- [Exercise aim] Reproduce the data in its entirety, exactly as supplied.

- [Collected data]
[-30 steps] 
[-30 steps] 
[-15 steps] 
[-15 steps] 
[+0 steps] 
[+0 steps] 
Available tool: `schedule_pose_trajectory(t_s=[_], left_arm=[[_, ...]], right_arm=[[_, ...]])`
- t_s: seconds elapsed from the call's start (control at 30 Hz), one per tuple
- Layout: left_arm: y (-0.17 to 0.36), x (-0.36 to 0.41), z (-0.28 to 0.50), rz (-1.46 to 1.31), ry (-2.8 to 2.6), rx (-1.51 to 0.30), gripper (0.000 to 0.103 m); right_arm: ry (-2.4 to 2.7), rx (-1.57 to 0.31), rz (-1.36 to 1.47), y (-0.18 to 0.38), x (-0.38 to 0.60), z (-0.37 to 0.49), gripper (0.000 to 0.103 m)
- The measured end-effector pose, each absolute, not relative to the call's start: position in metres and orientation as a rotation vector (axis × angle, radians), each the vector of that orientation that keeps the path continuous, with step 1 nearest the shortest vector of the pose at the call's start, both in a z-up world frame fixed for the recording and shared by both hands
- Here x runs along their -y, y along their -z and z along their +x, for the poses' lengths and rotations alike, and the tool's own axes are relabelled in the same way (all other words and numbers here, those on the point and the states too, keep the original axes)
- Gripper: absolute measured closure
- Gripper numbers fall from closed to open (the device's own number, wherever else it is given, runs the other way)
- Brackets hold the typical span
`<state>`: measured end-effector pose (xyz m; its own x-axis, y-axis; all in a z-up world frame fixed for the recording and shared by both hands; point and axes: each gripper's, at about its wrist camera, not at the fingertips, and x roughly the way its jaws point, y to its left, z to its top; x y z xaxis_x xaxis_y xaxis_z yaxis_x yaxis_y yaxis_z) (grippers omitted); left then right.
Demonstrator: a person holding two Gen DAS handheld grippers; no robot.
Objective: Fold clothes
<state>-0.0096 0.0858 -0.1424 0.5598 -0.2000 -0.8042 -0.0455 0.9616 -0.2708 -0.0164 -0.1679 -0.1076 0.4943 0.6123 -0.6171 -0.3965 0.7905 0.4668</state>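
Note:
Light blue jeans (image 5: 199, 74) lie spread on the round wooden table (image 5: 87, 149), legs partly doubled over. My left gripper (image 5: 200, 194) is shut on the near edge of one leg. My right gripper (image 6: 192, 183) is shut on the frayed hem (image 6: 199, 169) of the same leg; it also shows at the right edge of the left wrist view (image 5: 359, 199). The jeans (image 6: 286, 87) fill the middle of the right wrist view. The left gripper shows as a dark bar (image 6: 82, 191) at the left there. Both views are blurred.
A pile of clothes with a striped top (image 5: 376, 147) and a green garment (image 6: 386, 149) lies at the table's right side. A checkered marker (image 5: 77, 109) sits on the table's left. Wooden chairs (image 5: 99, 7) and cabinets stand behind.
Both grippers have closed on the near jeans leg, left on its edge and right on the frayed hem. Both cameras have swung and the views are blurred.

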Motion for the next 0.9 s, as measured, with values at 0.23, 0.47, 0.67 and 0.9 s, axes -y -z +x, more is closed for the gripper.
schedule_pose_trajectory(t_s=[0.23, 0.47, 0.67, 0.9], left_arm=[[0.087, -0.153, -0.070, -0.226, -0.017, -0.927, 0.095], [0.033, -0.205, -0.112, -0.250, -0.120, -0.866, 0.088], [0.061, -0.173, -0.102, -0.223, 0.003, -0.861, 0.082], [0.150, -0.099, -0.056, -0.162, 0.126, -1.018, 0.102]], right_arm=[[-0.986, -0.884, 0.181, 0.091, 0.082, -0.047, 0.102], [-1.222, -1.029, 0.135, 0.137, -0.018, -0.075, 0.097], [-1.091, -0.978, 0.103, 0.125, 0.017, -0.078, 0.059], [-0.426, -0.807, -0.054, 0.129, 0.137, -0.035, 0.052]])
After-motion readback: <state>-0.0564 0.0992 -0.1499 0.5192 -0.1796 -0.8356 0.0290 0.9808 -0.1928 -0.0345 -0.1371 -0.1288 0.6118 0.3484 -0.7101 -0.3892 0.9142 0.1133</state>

- [Output for this exercise]
[-30 steps] 
[-30 steps] 
[-15 steps] 
[-15 steps] 
[+0 steps] 
[+0 steps] 
Available tool: `schedule_pose_trajectory(t_s=[_], left_arm=[[_, ...]], right_arm=[[_, ...]])`
- t_s: seconds elapsed from the call's start (control at 30 Hz), one per tuple
- Layout: left_arm: y (-0.17 to 0.36), x (-0.36 to 0.41), z (-0.28 to 0.50), rz (-1.46 to 1.31), ry (-2.8 to 2.6), rx (-1.51 to 0.30), gripper (0.000 to 0.103 m); right_arm: ry (-2.4 to 2.7), rx (-1.57 to 0.31), rz (-1.36 to 1.47), y (-0.18 to 0.38), x (-0.38 to 0.60), z (-0.37 to 0.49), gripper (0.000 to 0.103 m)
- The measured end-effector pose, each absolute, not relative to the call's start: position in metres and orientation as a rotation vector (axis × angle, radians), each the vector of that orientation that keeps the path continuous, with step 1 nearest the shortest vector of the pose at the call's start, both in a z-up world frame fixed for the recording and shared by both hands
- Here x runs along their -y, y along their -z and z along their +x, for the poses' lengths and rotations alike, and the tool's own axes are relabelled in the same way (all other words and numbers here, those on the point and the states too, keep the original axes)
- Gripper: absolute measured closure
- Gripper numbers fall from closed to open (the device's own number, wherever else it is given, runs the other way)
- Brackets hold the typical span
`<state>`: measured end-effector pose (xyz m; its own x-axis, y-axis; all in a z-up world frame fixed for the recording and shared by both hands; point and axes: each gripper's, at about its wrist camera, not at the fingertips, and x roughly the way its jaws point, y to its left, z to its top; x y z xaxis_x xaxis_y xaxis_z yaxis_x yaxis_y yaxis_z) (grippers omitted); left then right.
Demonstrator: a person holding two Gen DAS handheld grippers; no robot.
Objective: Fold clothes
<state>-0.0096 0.0858 -0.1424 0.5598 -0.2000 -0.8042 -0.0455 0.9616 -0.2708 -0.0164 -0.1679 -0.1076 0.4943 0.6123 -0.6171 -0.3965 0.7905 0.4668</state>
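Note:
Light blue jeans (image 5: 199, 74) lie spread on the round wooden table (image 5: 87, 149), legs partly doubled over. My left gripper (image 5: 200, 194) is shut on the near edge of one leg. My right gripper (image 6: 192, 183) is shut on the frayed hem (image 6: 199, 169) of the same leg; it also shows at the right edge of the left wrist view (image 5: 359, 199). The jeans (image 6: 286, 87) fill the middle of the right wrist view. The left gripper shows as a dark bar (image 6: 82, 191) at the left there. Both views are blurred.
A pile of clothes with a striped top (image 5: 376, 147) and a green garment (image 6: 386, 149) lies at the table's right side. A checkered marker (image 5: 77, 109) sits on the table's left. Wooden chairs (image 5: 99, 7) and cabinets stand behind.
Both grippers have closed on the near jeans leg, left on its edge and right on the frayed hem. Both cameras have swung and the views are blurred.
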
Motion for the next 0.9 s, as measured, with values at 0.23, 0.47, 0.67 and 0.9 s, axes -y -z +x, more is closed for the gripper.
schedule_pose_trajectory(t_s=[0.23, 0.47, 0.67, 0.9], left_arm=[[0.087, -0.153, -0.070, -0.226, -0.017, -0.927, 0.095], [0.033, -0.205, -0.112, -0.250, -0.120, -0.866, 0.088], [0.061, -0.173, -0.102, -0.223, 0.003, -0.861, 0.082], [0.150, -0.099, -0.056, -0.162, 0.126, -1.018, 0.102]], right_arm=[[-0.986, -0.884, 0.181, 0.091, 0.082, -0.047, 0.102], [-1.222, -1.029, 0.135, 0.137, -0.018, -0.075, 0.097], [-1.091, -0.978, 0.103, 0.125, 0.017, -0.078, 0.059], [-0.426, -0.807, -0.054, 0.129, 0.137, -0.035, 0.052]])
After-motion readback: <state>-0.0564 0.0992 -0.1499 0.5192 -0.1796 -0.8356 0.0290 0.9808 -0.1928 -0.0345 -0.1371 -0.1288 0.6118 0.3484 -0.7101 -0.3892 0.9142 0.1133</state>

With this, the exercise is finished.